The idea struck me like lightning. My mind was saying “You’ve got this” but my body did not agree.

No matter how assertive or calm I could be, when confronted with my trigger of standing up for myself, I wasn’t healed and my body was not going to act like everything was safe, even if it was. I was still going to shake.

Now I’ve been into SE for a bit though not in any therapeutic sense. Mostly as a companion to meditation and mindfulness and the Buddhist ideals I had been weaving into my life. But as I have explored more deeply, I’ve started to really understand the mind-body connection. It finally clicked.

Another piece of this is that I also started thinking about my trigger in a serious way. I realized I had always downplayed my need to speak up for myself and how not being heard in my past had impacted me. I kept telling myself: you’ve survived kidney failure and had dead body bone chips fused to your spine and live with nerve damage… feeling unheard is not a serious problem, get over it. I spoke with a therapist friend who gently encouraged me to begin thinking more about this downplaying and that was very helpful.

Thus, I finally acknowledged that feeling unheard was a serious problem and leaving it unresolved was interfering with my well-being.

Once I took my problem seriously, I could see that my shaking was a defense mechanism. My body was intervening to protect me from feeling unsafe.

That’s when it really clicked. Instead of resisting or feeling like a failure because I was shaking, I wondered what would happen if I acknowledged my body was trying to help me… and I let it. What if I just let myself shake instead of fighting it?

Soon enough, I was confronted with a “stand up for yourself” moment and the shaking began. And I said out loud, “Just a second. I know I’m shaking… just let me and then I’ll continue.” I leaned into the shake and it subsided. And for the first time I got my words out. (The person was so surprised it ended the conversation.)

This was where healing started. I took all this new perspective and information and started practicing. It wasn’t perfect. But slowly, it started working.

Indeed, another passage from Moving Beyond Trauma says:

“This work shouldn’t feel hard, because as we continue to practice these new behaviors on a consistent basis, our nervous system begins to learn something new.
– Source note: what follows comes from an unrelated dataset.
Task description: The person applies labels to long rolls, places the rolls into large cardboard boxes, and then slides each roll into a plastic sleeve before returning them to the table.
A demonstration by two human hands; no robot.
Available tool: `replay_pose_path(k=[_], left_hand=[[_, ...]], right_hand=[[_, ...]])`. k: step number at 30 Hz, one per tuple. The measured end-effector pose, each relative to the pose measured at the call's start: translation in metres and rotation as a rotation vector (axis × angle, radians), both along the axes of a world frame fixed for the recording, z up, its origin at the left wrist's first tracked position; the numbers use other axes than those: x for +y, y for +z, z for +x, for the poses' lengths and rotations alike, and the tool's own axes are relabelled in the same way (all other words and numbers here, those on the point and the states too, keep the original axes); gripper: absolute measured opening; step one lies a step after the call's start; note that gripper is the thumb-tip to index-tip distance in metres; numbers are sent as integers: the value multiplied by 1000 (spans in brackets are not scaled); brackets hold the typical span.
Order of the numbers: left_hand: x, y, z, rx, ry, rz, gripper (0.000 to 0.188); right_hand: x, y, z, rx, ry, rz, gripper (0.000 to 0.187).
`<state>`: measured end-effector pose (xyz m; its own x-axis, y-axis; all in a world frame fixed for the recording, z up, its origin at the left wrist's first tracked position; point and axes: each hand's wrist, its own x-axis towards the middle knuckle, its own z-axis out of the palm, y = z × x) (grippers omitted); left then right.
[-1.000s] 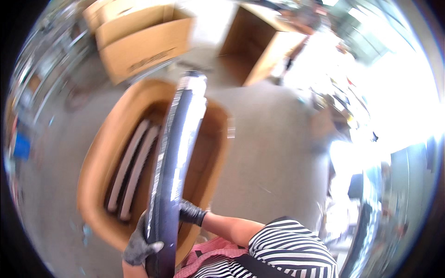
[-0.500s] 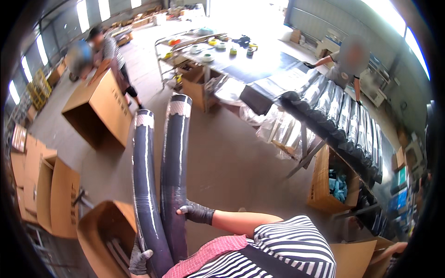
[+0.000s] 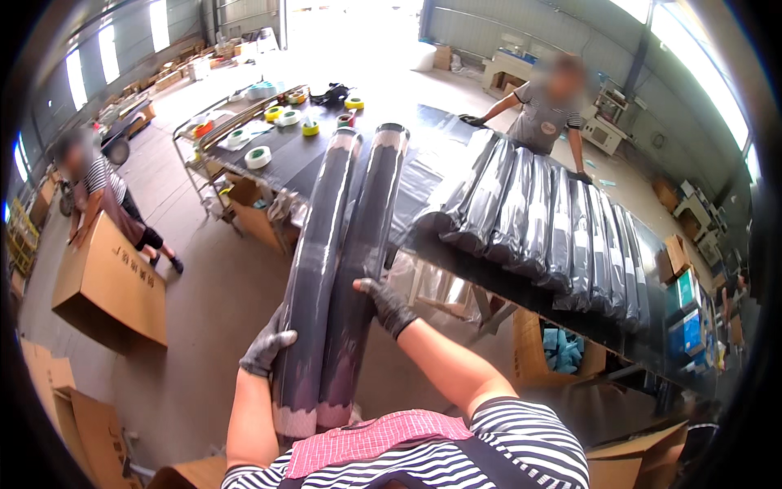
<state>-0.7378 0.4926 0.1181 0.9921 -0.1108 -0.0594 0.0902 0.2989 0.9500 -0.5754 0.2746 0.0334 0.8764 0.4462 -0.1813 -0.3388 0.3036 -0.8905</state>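
Observation:
Two long dark rolls in clear film stand side by side and tilted before me, their far ends above the work table. The left roll (image 3: 314, 277) rests in my left hand (image 3: 267, 346), which grips its outer side with the thumb on top. Around the right side of the right roll (image 3: 362, 261) my right hand (image 3: 387, 307) is closed, thumb on the front and the other fingers mostly hidden. Both hands wear dark gloves with bare fingertips. A row of similar film-wrapped rolls (image 3: 542, 232) lies on the work table (image 3: 269, 175) to the right.
Behind the row, a co-worker (image 3: 538, 114) stands with both hands at the table. Several tape rolls (image 3: 258, 156) sit at its far left end. Another person (image 3: 102, 183) leans on a big carton (image 3: 114, 285) at left. A carton with blue pieces (image 3: 562, 350) stands under the table.
My view has turned right toward the table. Both rolls have swung from above the floor to the table's edge, and my left hand now grips higher up beside the left roll.

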Motion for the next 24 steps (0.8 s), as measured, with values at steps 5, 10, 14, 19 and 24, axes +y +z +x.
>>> replay_pose_path(k=[5,10,14,19,24], left_hand=[[-7,-42,240,-90,-187,-76,107],[19,-115,423,28,-101,425,102],[-71,-109,438,-5,-247,1268,106],[-76,-113,440,5,-156,1431,97],[-153,-89,497,-543,73,1124,65]], right_hand=[[-50,14,226,170,-308,-256,62],[-42,0,267,-300,-323,-1059,92],[-95,-94,204,-226,-118,-1009,82],[-137,-63,201,-267,-212,-933,57],[-258,-32,287,-349,-676,-1216,65]])
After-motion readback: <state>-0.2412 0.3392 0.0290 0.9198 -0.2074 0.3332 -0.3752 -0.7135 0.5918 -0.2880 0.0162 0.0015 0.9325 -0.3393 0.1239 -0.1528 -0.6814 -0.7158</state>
It starts to learn what it feels like to settle, and settling is soothing. It is your nervous system’s natural state, so it wants to go there, and can teach itself to go there naturally when it is provided some space and a little bit of instruction along the way.” Page 140

Things have improved a lot. When I need to enforce a boundary I’ll still get a little shaky but it will soon subside and I can get my words out. I’ve stood up for myself in ways that would have been impossible before. I’m not as afraid of what people will say or how they will behave when I stand up for myself.

Which isn’t to say people are behaving nicely. They are indeed being mean or offended or argumentative. But now I can hold my own and afterwards I am proud with how I handled my end of the situation. I feel peace with the things I said or did not say. Fear doesn’t control me as much and I can make better decisions.

Of course, the information I learned from exploring assertiveness and the stability I’ve gained from mindfulness and meditation are important and helpful tools that I have added to my life. But they did not take the place of deep healing.

There are many more ways SE has helped me recently and ways that healing has helped me change unhealthy or unhelpful habits in my life. I hope sharing this one way might help someone else out there.